> **WHAT IS BEING ASKED**
Skip the pictures. Give all the data again exactly.
═══ DATASET CONTENT
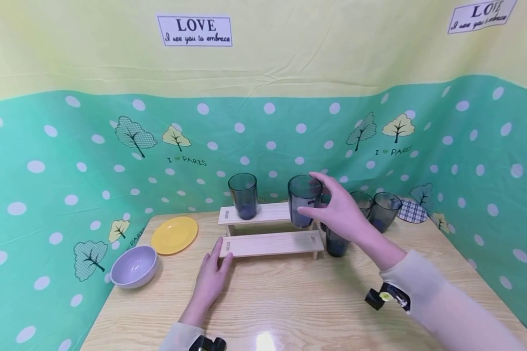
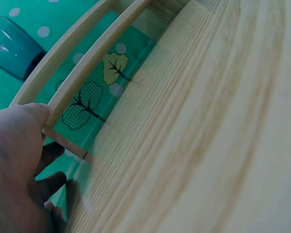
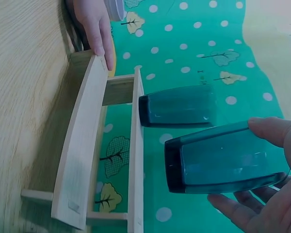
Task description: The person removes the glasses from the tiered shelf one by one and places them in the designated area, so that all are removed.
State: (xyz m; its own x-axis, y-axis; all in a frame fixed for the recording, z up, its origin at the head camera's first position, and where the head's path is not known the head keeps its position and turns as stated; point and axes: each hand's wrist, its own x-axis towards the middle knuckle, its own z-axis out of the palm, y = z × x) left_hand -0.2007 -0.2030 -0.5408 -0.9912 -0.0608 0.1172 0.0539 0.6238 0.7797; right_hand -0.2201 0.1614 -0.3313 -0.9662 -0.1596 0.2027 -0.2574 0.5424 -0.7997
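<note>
A two-step wooden shelf (image 1: 272, 244) stands on the table. My left hand (image 1: 212, 275) holds the left end of its lower step, thumb at the front edge and fingers along the side. One dark tinted drinking glass (image 1: 244, 199) stands upright on the left part of the upper step. In my right hand (image 1: 346, 214) is a second drinking glass (image 1: 302, 197), gripped by its side between thumb and fingers. In the right wrist view this held glass (image 3: 218, 160) hangs beside the standing one, its base a little above the upper step.
Several more tinted glasses (image 1: 384, 212) stand right of the shelf, partly behind my right hand and forearm. A yellow plate (image 1: 174, 235) and a lilac bowl (image 1: 134, 267) lie on the left. A checked round piece (image 1: 413, 211) is at the back right. A patterned curtain (image 1: 268, 126) encloses the table.
</note>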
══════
> **TASK SOLUTION**
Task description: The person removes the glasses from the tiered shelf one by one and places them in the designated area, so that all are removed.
State: (xyz m; its own x-axis, y-axis; all in a frame fixed for the recording, z up, its origin at the head camera's first position, and where the head's path is not known the head keeps its position and turns as stated; point and axes: each hand's wrist, its own x-axis towards the middle knuckle, its own z-axis out of the palm, y = z × x) left_hand -0.2007 -0.2030 -0.5408 -0.9912 -0.0608 0.1172 0.0539 0.6238 0.7797; right_hand -0.2201 0.1614 -0.3313 -0.9662 -0.1596 0.2027 -0.2574 0.5424 -0.7997
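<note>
A two-step wooden shelf (image 1: 272, 244) stands on the table. My left hand (image 1: 212, 275) holds the left end of its lower step, thumb at the front edge and fingers along the side. One dark tinted drinking glass (image 1: 244, 199) stands upright on the left part of the upper step. In my right hand (image 1: 346, 214) is a second drinking glass (image 1: 302, 197), gripped by its side between thumb and fingers. In the right wrist view this held glass (image 3: 218, 160) hangs beside the standing one, its base a little above the upper step.
Several more tinted glasses (image 1: 384, 212) stand right of the shelf, partly behind my right hand and forearm. A yellow plate (image 1: 174, 235) and a lilac bowl (image 1: 134, 267) lie on the left. A checked round piece (image 1: 413, 211) is at the back right. A patterned curtain (image 1: 268, 126) encloses the table.
</note>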

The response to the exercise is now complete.